Pull each line containing "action" out of the listing below.
*** AVAILABLE RECORDS Section Begins ***
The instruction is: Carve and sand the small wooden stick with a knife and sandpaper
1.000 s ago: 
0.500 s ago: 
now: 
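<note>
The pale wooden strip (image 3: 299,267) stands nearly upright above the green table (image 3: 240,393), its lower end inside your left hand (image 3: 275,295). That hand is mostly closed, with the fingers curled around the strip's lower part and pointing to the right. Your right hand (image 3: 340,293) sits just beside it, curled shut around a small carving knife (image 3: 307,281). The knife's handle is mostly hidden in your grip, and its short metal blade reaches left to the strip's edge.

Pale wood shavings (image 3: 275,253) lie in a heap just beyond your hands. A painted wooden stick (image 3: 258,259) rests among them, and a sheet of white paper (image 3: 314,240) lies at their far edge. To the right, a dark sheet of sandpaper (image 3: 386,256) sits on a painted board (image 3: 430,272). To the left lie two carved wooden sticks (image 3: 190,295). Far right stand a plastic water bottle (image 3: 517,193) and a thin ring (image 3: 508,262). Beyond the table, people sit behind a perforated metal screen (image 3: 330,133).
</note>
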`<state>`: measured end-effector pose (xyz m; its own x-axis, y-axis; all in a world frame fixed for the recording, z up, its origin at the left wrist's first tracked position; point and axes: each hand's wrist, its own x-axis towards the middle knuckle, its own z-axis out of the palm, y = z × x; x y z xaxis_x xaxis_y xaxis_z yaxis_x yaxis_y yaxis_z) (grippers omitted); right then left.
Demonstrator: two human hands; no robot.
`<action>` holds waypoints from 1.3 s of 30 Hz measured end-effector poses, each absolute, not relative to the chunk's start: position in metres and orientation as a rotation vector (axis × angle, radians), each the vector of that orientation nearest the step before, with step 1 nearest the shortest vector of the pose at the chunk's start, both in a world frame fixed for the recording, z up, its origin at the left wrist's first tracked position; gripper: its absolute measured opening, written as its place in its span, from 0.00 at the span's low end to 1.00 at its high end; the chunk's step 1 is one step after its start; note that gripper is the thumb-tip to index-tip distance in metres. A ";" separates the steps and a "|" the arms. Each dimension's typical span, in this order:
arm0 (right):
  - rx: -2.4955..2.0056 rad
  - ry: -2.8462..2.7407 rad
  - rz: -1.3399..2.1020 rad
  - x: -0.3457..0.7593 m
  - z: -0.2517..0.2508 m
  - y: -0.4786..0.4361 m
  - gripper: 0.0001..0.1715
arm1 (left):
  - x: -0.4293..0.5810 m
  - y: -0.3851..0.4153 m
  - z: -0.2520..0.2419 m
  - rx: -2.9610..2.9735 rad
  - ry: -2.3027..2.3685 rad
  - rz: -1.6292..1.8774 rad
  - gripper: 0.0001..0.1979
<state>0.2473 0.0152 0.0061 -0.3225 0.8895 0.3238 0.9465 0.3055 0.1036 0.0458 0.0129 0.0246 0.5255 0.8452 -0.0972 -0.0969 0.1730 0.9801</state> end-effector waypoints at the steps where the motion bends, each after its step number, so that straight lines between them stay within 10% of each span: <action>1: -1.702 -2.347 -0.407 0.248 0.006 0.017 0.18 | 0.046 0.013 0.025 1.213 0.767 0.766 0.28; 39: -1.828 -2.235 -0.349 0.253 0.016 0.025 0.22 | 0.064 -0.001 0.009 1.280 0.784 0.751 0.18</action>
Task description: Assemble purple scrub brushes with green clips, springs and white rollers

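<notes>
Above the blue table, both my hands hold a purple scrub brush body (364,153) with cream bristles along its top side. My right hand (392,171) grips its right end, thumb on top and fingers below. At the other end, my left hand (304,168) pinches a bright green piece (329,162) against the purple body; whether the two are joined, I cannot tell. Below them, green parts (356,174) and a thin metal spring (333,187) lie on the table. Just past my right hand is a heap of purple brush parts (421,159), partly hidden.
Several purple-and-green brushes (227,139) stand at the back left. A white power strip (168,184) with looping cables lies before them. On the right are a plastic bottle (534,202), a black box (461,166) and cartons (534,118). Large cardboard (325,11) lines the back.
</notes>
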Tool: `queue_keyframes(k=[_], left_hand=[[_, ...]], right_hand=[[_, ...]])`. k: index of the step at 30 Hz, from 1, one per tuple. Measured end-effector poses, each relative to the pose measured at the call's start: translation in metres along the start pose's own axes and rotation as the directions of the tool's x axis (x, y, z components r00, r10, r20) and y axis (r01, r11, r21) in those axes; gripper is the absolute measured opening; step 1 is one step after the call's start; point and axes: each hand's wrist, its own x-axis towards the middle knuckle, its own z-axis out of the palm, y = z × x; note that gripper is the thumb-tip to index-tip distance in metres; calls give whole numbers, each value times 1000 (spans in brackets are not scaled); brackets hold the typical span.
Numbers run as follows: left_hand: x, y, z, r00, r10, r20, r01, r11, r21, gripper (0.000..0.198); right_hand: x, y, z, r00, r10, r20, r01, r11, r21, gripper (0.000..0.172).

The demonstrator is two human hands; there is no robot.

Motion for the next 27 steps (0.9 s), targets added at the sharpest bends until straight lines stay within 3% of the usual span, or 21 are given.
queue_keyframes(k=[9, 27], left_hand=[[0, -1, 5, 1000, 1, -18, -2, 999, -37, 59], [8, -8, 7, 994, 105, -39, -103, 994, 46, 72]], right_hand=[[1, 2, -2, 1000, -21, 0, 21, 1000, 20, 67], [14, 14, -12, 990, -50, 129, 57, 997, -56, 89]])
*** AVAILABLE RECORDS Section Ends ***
=== RESPONSE TO THE TASK ===
`<action>` holds waypoints from 1.3 s of 30 Hz measured end-effector poses, each absolute, not relative to the chunk's start: position in metres and orientation as a rotation vector (axis × angle, radians), each the vector of that orientation nearest the step before, with step 1 nearest the shortest vector of the pose at the chunk's start, both in a world frame fixed for the recording, z up, its origin at the left wrist's first tracked position; gripper: its absolute measured opening, written as its place in its span, from 0.00 at the span's low end to 1.00 at its high end; the chunk's step 1 is one step after its start; note that gripper is the thumb-tip to index-tip distance in metres. A ";" separates the steps and a "|" the arms. Each dimension's typical span, in this order:
<state>0.2473 0.0152 0.0061 -0.3225 0.8895 0.3238 0.9465 0.3055 0.1036 0.0458 0.0129 0.0246 0.5255 0.8452 -0.0972 -0.0969 0.1730 0.9801</state> end-effector waypoints at the steps where the motion bends, each after its step number, so that straight lines between them stay within 10% of each span: <action>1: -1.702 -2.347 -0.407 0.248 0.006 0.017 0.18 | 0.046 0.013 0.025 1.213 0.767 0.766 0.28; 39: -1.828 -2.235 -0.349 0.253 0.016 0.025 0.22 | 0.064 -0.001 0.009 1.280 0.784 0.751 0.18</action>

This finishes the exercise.